L’identikit dei pazienti

 Durante il convegno sono stati presentati anche i dati relativi all’attività dei laboratori negli anni 2015-2021. «La psicoanalisi non poggia sui numeri»,  ha esordito Rosaria Lodovichi del Laboratorio di San Lorenzo,  «ma abbiamo pensato comunque di indagare, perché dati e numeri ci introducono verso nuove conoscenze e ci portano a nuove riflessioni». Durante gli anni di riferimento hanno transitato, in totale, 129 terapeuti. Al momento sono 65 gli analisti che operano all’interno dei 6 laboratori situati, oltre che a San Lorenzo, anche nei quartieri Prati, Piramide, San Giovanni, Tiburtino e Centocelle.
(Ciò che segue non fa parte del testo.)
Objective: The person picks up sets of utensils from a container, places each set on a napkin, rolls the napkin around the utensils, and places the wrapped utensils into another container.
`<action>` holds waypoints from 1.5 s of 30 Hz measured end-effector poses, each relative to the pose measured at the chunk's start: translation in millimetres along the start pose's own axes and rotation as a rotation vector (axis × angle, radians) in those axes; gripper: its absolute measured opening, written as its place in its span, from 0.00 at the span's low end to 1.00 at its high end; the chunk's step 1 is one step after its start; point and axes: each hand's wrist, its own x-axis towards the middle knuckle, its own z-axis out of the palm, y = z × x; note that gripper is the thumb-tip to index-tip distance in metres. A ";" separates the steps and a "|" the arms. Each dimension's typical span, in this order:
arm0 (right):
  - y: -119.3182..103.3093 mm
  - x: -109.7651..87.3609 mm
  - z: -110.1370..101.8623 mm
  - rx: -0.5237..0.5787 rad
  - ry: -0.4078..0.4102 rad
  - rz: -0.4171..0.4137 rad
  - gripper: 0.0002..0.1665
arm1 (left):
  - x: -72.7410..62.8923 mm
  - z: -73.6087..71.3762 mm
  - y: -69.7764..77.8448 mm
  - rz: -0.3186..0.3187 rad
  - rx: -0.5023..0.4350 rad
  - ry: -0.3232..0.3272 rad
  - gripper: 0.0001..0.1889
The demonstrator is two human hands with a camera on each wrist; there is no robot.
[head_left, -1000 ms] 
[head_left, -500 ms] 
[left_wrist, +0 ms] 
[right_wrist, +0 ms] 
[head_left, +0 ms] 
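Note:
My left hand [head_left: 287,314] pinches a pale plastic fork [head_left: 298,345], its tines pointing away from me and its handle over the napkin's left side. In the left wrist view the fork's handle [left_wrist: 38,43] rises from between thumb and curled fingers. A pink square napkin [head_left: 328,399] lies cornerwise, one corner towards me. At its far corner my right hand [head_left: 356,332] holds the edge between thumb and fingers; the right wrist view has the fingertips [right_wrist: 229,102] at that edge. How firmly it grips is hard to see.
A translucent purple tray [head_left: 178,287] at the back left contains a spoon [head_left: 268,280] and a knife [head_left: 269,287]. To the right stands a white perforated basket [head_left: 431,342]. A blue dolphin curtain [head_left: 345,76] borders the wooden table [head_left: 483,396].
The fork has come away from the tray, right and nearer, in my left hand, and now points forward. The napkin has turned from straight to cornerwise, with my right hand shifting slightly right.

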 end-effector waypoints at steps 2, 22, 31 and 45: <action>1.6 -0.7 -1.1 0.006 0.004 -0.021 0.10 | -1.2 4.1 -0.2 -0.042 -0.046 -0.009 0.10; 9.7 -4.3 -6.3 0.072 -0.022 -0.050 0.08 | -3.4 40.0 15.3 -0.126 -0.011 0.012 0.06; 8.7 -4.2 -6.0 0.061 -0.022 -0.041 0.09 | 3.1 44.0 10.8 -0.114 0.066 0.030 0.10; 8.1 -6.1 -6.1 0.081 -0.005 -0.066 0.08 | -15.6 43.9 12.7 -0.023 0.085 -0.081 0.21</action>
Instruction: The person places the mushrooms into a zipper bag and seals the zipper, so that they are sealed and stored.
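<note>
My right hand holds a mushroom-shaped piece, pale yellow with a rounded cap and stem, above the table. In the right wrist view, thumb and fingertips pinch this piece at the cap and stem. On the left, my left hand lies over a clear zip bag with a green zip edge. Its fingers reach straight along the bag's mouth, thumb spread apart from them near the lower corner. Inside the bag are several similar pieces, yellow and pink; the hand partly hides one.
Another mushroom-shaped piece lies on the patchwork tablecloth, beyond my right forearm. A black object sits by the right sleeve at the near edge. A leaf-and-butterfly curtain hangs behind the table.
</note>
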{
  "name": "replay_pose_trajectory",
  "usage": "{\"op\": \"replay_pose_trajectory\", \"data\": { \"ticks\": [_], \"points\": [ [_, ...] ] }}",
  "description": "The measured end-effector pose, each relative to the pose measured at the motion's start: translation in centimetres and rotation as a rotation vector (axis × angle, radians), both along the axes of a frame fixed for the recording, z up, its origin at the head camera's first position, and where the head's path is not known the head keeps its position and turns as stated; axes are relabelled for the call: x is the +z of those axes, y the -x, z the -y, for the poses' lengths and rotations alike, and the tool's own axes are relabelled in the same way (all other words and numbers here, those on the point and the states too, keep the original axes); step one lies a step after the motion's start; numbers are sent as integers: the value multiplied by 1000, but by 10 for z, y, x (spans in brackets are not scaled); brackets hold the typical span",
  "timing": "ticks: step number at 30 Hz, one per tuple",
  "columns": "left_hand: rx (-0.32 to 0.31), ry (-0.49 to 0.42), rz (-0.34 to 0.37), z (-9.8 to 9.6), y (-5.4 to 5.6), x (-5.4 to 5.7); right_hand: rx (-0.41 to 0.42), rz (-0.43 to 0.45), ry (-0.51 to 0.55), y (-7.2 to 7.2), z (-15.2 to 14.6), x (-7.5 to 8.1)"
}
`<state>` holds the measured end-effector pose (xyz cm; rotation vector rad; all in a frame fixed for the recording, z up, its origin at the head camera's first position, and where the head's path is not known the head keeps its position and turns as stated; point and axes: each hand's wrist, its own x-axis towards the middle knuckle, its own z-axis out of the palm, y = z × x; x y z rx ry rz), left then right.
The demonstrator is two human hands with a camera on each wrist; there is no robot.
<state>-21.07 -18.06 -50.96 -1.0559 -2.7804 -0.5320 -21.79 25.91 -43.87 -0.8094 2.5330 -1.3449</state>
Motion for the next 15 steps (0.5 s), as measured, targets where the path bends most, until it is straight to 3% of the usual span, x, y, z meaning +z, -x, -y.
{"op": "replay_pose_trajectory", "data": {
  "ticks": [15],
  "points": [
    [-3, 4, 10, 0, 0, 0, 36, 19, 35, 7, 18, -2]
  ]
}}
Le richieste di primi colloqui sono state in tutto 956, e di queste 740 sono state convertite in un percorso terapeutico: «la percentuale delle terapie avviate», ha sottolineato la dottoressa Lodovichi, «è passata dal 50% nel 2015, al 78% nel 2021, un aumento dovuto probabilmente a una più ampia informazione, anche mediatica, delle persone che si avvicinano ai laboratori e a una maggiore capacità dei laboratori stessi di rispondere in maniera più adeguata alle richieste che pervengono». Altro dato rilevato dalla ricerca è quello che riguarda l’identikit di chi richiede un percorso terapeutico: l’utenza femminile rappresenta il 62% delle richieste totali, ma è stata evidenziata un’inversione di tendenza dopo i 42 anni per l’utenza maschile che, tra i 54 e i 57, supera le richieste femminili. La fascia d’età prevalente è quella dei 23-38 per le donne e 25-42 per gli uomini, ma negli ultimi anni si registra un aumento di richieste da parte dei giovani dai 20 ai 30 anni. Per quanto concerne la situazione occupazionale dell’utenza, la maggior parte è composta da studenti e lavoratori dipendenti o liberi professionisti e tra questi: il 44% ha un’attività lavorativa stabile, il 14% è precaria, il 9% è disoccupata. Al momento della richiesta il 70% è in possesso di laurea o diploma di scuola media superiore, e al 25 ottobre 2021, erano in corso 362 analisi. Infine, dai dati è emerso che il passaparola rappresenta il mezzo principale che porta il paziente a rivolgersi ai laboratori.